Sarà un fa’afafine Alex. E sposerà il suo amico Elliot. Questo è il sogno di un ragazzino, poco più di un bimbo, più di un maschietto, o una femminuccia: è un ornitorinco, un unicorno, un dinosauro.
Alex White è il protagonista di “Fa’afafine. Mi chiamo Alex e sono un dinosauro”, lo spettacolo andato in scena questa mattina al Teatro Garibaldi, che ha accolto gli studenti della scuola media “Riccardo Monterisi” e del liceo “Leonardo Da Vinci”, assorti, durante lo spettacolo, a seguire il fantasmagorico mondo di Alex.
E sì, perché Alex, interpretato dal capacissimo Michele Degirolamo, vive in una dimensione fluida, altra, complessa: sogno e realtà s’intrecciano, come il genere maschile e femminile, ai quali il protagonista sente non appartenere.
Lui è diverso perché è diviso. Tra una scarpa da ginnastica e una col tacco, tra un vestito da principessa e la maschera di Thor. E’ diverso e per questo preso in giro, è vittima di bullismo, di ignoranza e indifferenza. Soprattutto quella dei suoi genitori, presi dal lavoro, distanti dall’accettare l’idea di avere un figlio “speciale”.
Distanza che è stata formalmente rappresentata dalla toppa di una porta, a rappresentare la chiusura, la difficoltà di accedere a una stanza, chiusa a chiave per difesa, così come alla sensibilità di Alex, che ha bisogno di parlare con qualcuno, ma lo fa con Natalia, la sua amica modella bielorussa (una foto), o con Pitù e Mr. Pig, un maialino che non sa nuotare.
Sarà un fa’afafine Alex: termine con il quale si definiscono, nelle Isole Samoa, coloro che sin da bambini non si identificano in nessuno dei due generi sessuali, ma hanno un’identità mista, riconosciuta e rispettata. Lì, a Samoa, non si sentirà strano, potrà vivere libero, come un uccello migratore, perché i “pensieri belli sono come gli uccelli migratori”, gli dice sua nonna “volano tutti insieme, così non si perdono”.
La bravura di Degirolamo nel rendere un tema così complesso quasi leggero, spumoso, si unisce all’azzeccata scelta formale di usare il video mapping, l’adattamento della proiezione di un video a tutta la scenografia, a inglobare e raccogliere in una sfera intima il vissuto problematico, e intimo, appunto, di Alex White, il protagonista dello spettacolo scritto e diretto da Giuliano Scarpinato, che termina con la vittoria dell’amore di due genitori per il proprio figlio, pronti a sfidare una società che spinge spesso ai margini, impaurita.

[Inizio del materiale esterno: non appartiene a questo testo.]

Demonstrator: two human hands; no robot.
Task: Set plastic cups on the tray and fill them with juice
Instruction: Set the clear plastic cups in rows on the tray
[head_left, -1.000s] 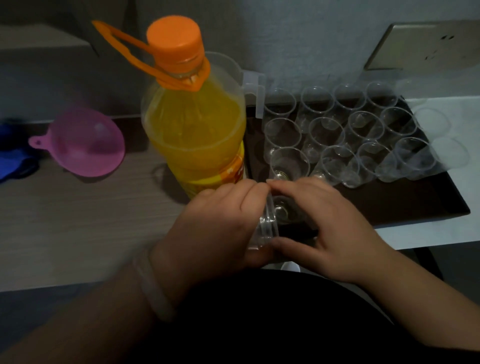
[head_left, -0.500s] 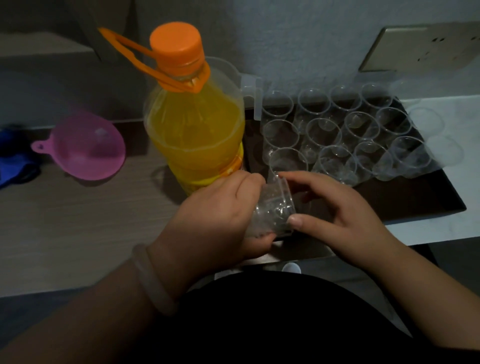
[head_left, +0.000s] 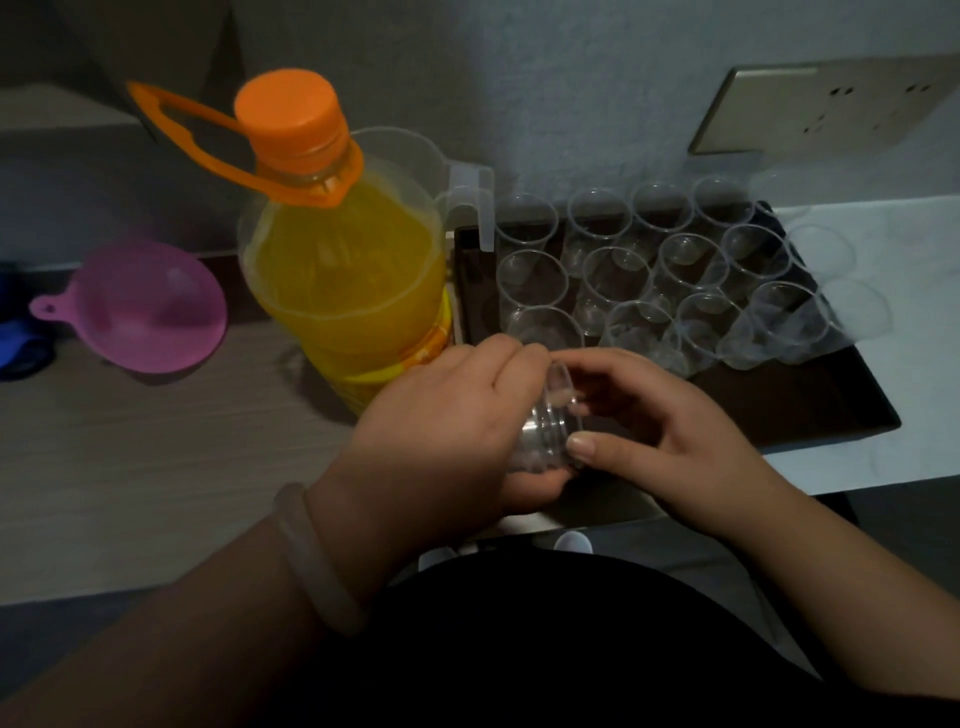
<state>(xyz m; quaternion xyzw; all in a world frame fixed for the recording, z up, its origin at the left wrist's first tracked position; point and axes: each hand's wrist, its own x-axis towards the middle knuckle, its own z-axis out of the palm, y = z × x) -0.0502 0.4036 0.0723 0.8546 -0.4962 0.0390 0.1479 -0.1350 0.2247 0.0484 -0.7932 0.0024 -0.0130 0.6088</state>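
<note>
Just before the person's body, over the near left corner of the tray, both hands meet on a short stack of clear plastic cups (head_left: 545, 434) held on its side, mouth turned to the right. The left hand (head_left: 447, 415) wraps its fingers over the top of the stack with the thumb underneath, gripping it. The right hand (head_left: 665, 431) is curled at the stack's open end, thumb below and fingers above, pinching the rim of the outermost cup. A pale bangle (head_left: 322, 561) sits on the left wrist.

Beyond the hands lies the dark brown rectangular tray (head_left: 779, 410), carrying upright clear plastic cups (head_left: 615, 275) packed close together in three rows across its far part; those at the right end show only faintly. Just left of the tray, on the wood-grain counter (head_left: 156, 467), stands a large clear plastic bottle of orange juice (head_left: 348, 291), closed with an orange screw cap (head_left: 291, 111) and fitted with an orange carrying loop (head_left: 192, 130). Behind the bottle stands a clear plastic jug (head_left: 467, 208), its handle toward the tray. Farther left, a pink plastic funnel (head_left: 150, 306) lies on the counter. On the wall above the tray is a metal socket plate (head_left: 831, 104).
</note>
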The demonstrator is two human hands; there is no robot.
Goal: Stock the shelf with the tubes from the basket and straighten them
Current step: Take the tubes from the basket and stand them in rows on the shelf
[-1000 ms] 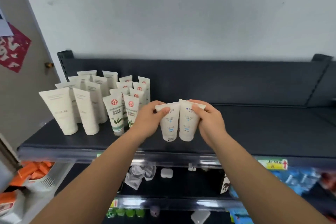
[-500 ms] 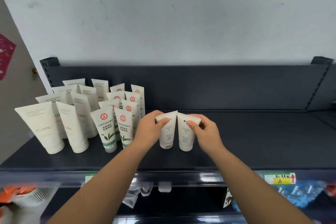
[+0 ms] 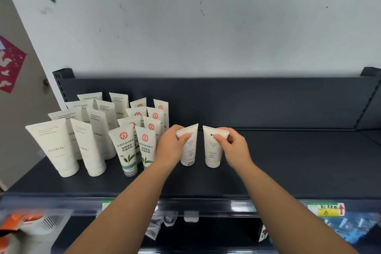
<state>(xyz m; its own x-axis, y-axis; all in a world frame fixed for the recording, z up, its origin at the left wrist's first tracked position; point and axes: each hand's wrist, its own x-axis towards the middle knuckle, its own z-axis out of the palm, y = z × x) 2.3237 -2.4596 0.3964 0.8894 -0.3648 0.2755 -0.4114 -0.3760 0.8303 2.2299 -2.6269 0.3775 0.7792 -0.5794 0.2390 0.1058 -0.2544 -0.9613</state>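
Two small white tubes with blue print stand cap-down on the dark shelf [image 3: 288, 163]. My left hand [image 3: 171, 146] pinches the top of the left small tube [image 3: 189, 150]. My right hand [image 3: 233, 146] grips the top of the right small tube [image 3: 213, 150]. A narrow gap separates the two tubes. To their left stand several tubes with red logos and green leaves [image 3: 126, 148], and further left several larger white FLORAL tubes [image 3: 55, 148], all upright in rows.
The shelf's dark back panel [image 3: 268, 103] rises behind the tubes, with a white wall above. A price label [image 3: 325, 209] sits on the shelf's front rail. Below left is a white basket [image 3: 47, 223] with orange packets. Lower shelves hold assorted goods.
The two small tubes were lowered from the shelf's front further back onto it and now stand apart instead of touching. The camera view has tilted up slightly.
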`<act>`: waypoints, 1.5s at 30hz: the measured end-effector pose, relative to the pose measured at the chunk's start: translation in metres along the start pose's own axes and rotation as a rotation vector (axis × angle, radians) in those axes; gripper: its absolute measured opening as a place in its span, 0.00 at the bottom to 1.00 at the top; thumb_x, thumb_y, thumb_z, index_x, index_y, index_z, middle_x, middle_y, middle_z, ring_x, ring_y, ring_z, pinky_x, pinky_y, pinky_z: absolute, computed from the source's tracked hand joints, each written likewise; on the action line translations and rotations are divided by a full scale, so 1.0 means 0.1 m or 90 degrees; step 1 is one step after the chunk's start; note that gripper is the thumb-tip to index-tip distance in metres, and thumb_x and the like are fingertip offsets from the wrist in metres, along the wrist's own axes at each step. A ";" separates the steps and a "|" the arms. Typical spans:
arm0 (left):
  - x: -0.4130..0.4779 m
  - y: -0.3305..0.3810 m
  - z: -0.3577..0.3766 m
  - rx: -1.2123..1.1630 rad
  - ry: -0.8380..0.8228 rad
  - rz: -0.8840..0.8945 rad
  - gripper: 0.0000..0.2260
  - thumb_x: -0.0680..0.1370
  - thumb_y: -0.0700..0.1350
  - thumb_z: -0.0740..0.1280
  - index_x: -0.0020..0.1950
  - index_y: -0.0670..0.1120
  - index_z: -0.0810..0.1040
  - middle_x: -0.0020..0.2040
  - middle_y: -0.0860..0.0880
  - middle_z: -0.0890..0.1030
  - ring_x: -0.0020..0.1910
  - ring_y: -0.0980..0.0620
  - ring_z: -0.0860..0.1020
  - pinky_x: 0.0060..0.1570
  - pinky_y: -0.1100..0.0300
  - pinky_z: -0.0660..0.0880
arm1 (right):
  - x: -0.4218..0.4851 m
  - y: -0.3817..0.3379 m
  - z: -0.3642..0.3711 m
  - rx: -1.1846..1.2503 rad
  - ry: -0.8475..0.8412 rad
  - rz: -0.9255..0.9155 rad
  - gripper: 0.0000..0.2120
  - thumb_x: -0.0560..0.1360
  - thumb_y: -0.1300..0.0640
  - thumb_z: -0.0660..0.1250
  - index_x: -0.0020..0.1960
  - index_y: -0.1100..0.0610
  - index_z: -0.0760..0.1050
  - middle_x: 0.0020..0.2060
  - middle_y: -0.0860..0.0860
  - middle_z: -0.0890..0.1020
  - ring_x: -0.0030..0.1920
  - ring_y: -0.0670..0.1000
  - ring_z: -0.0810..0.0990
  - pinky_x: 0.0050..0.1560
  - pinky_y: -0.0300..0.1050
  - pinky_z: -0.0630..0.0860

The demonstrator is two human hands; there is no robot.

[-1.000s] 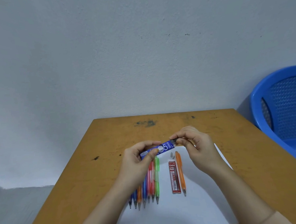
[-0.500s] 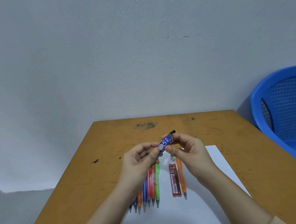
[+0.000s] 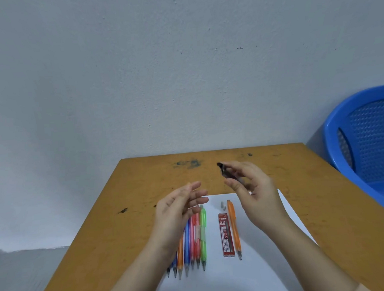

Impauriti lo sono stati anche alcuni genitori, gli adulti che hanno considerato lo spettacolo “pericoloso”, ha ammesso l’attore alla fine della sua performance. E’ da due anni che la rappresentazione portata in scena sta preoccupando i professori (non tutti, per fortuna), intenti a difendere, in qualche modo, la sensibilità dei loro ragazzi.
Ma da cosa ci si deve difendere? Dalla rappresentazione teatrale di quella che può essere considerata una fiaba, coi suoi orchi e le streghe cattive, le creature magiche e la fantasia, o dalle menti di chi preferisce nascondere, o “chiudere a chiave in una stanza” la realtà di vissuti così particolari, fragili, che i bambini, già da tenera età, potrebbero vivere?